One of the great jokes The Sopranos is that Tony did not view himself as a murderous parasite, but rather saw himself as a military general or “captain of industry.” Trump has similar delusions that he is something more than what he is: a manifestation of the worst of us and, to quote the title of the latest Sopranos episode – “Made in America”.

Chase has rarely spoken about the Tony-Trump connection, but he did so in 2019 to The New York Times. “When the TV news talks about Trump,” he said, “they’ll say it’s like The Sopranos. People, including your own newspaper, use The Sopranos as an example of dishonesty and guilt. I don’t watch a lot of TV shows. Unfortunately, I spend my time watching CNN, Fox and MSNBC. So I get good and depressed and angry.”

“Getting Good, Depressed, and Angry”: Somehow, it’s comforting to know that Chase is just like the rest of us.

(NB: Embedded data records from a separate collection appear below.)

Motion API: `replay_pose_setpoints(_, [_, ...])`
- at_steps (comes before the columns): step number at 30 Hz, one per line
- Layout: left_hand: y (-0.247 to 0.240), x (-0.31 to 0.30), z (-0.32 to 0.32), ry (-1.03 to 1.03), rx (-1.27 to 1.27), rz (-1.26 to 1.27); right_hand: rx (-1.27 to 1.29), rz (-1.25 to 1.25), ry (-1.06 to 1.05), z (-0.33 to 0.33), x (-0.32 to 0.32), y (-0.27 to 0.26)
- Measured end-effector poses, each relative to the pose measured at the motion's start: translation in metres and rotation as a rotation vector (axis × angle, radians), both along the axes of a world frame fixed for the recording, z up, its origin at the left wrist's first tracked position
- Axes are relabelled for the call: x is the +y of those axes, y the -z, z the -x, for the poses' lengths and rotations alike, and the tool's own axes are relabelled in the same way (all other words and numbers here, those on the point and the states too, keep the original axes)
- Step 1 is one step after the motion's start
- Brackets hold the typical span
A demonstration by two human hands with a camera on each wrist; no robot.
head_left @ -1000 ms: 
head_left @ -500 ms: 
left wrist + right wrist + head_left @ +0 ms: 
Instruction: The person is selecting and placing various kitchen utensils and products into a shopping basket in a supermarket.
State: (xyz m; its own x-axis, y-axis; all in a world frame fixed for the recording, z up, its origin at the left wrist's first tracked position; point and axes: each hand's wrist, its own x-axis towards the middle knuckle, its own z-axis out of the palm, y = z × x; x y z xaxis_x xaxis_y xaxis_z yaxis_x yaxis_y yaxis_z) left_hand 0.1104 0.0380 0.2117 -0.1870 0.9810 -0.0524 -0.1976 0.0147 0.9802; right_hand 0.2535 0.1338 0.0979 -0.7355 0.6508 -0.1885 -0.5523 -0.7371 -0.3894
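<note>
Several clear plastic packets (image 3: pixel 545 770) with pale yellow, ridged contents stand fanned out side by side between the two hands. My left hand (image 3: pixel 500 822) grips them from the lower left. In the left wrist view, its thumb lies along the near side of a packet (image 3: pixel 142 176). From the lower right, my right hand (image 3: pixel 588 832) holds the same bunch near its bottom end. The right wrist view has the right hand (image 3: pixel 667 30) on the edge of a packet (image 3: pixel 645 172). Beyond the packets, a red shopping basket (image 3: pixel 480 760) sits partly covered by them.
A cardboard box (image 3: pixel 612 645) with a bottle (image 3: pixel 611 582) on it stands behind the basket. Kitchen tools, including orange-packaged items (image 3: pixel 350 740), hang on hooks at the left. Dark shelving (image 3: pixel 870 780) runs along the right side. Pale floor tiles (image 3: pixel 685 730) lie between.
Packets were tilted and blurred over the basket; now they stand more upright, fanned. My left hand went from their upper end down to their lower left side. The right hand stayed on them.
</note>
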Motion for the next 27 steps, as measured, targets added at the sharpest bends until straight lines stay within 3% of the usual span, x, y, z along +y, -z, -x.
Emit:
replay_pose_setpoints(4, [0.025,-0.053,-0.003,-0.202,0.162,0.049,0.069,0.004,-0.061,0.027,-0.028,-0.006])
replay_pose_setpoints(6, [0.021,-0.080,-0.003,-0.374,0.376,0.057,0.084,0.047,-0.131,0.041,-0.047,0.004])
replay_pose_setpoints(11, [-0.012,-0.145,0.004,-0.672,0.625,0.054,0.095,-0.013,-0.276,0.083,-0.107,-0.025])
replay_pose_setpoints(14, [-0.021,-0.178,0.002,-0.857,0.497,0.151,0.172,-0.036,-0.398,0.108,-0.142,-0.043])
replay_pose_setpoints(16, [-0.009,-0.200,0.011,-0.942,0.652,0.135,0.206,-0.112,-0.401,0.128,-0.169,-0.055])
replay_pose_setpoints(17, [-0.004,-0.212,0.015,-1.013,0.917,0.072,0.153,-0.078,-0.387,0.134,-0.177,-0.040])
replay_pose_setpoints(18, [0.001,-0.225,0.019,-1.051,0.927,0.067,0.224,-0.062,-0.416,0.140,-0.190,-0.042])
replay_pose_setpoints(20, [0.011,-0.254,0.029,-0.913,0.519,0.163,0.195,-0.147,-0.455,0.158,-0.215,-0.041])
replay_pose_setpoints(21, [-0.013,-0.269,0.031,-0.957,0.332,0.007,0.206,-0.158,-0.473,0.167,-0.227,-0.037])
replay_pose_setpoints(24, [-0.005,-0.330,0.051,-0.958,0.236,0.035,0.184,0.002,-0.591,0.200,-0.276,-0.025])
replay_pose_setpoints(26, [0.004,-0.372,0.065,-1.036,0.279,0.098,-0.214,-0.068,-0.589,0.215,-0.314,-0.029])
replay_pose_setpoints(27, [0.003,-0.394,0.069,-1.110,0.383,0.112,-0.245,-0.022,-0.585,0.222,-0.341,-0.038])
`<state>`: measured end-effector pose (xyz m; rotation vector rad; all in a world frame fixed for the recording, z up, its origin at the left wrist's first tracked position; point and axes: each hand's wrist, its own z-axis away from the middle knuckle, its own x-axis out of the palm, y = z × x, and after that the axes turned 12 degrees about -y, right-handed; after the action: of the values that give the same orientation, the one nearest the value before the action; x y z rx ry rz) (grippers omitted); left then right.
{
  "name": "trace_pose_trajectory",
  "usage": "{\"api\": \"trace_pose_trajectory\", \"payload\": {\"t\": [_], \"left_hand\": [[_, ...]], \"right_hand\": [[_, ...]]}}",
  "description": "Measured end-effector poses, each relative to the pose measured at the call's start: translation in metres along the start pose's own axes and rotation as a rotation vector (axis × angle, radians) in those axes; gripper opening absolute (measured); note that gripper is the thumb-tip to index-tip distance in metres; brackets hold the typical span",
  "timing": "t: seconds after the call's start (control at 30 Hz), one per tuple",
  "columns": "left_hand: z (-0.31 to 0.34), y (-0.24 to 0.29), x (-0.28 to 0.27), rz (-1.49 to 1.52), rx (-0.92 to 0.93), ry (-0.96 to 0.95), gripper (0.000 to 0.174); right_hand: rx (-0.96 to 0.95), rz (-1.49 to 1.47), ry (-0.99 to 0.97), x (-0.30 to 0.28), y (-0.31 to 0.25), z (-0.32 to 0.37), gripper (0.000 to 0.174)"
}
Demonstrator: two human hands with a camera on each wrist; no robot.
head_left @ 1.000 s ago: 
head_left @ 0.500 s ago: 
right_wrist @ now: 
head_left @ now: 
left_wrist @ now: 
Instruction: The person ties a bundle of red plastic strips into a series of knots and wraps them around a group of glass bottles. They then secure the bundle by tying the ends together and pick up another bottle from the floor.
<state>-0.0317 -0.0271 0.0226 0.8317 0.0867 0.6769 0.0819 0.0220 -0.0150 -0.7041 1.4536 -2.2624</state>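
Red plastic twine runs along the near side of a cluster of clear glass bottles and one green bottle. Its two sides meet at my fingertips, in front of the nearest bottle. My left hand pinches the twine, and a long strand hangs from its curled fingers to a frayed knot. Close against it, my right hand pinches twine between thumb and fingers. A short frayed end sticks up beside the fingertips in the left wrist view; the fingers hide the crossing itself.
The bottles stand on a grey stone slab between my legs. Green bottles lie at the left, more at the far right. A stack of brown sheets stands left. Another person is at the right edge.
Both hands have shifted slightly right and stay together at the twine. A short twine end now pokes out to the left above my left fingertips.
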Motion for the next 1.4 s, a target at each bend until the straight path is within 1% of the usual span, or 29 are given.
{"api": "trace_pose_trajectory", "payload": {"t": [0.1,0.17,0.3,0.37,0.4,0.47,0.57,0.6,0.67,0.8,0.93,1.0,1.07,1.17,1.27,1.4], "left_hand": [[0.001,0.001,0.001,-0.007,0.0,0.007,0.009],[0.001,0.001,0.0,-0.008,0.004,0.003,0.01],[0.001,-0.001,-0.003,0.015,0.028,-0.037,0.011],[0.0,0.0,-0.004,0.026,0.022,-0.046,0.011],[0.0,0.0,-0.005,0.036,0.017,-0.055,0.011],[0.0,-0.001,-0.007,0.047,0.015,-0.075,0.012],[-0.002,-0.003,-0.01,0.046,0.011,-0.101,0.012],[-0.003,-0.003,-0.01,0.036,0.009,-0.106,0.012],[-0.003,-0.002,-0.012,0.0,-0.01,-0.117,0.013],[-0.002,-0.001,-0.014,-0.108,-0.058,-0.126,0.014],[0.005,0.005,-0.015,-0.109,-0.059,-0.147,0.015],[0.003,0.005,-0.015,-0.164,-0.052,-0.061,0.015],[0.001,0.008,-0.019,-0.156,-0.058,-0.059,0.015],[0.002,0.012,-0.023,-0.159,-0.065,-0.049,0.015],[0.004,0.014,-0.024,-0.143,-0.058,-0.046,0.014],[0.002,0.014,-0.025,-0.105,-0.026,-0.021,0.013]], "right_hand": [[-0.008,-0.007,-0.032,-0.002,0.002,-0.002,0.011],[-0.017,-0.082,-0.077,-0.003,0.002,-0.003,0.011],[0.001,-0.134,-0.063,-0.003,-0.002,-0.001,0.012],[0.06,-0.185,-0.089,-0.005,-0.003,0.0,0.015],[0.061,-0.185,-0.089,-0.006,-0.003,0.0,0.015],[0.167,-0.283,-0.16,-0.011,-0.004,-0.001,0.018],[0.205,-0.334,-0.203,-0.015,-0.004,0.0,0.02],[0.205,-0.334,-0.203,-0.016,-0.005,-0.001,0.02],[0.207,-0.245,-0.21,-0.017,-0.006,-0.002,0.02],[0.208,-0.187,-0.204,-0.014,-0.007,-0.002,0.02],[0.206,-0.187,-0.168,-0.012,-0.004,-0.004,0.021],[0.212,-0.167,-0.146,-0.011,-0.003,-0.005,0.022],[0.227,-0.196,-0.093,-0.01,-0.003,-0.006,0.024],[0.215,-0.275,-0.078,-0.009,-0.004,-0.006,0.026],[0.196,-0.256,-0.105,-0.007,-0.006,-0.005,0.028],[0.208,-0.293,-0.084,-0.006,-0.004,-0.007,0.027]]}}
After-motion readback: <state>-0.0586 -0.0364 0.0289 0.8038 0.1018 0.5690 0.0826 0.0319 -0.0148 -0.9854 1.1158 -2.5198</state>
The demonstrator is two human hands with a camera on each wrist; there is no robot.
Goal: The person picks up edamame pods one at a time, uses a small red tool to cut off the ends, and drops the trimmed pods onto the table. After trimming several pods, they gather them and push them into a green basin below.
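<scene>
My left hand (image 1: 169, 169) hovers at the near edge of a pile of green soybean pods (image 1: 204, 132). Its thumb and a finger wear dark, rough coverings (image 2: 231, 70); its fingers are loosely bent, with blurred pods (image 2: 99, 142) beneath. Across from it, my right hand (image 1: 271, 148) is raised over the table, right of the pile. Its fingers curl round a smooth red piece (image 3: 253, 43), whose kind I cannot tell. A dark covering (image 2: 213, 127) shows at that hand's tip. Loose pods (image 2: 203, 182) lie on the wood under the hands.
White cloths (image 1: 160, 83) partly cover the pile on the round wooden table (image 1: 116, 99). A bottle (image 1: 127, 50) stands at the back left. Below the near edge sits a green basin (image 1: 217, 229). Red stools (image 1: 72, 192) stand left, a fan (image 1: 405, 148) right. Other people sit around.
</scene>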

But Chase is also guilty — at least in the first three seasons, before he lashed out at his own audience — of pandering to us with the sex, insults, and violence he sought to criticize. And boy was it fun. The Sopranos Has low art – a gangster comedy-drama – reached artistic heights.

Perhaps Chase, a previously limitedly successful television writer The Sopranoswas able to see in 1999 that this country was ready to adopt the archetype of the charming sociopath. Maybe he just stumbled upon it and unintentionally changed the history of Hollywood and politics. Regardless, the charming sociopath escaped the confines of fiction and, from what was once the White House, engaged in the ultimate “bankruptcy”: selling the country in parts while pouring gasoline and lighting a match.

David Zirin



Dave Zirin is the sports editor of The Nation. He is the author of 11 books on sports politics. He is also co-producer and screenwriter of the new documentary Behind the Shield: The Power and Politics of the NFL.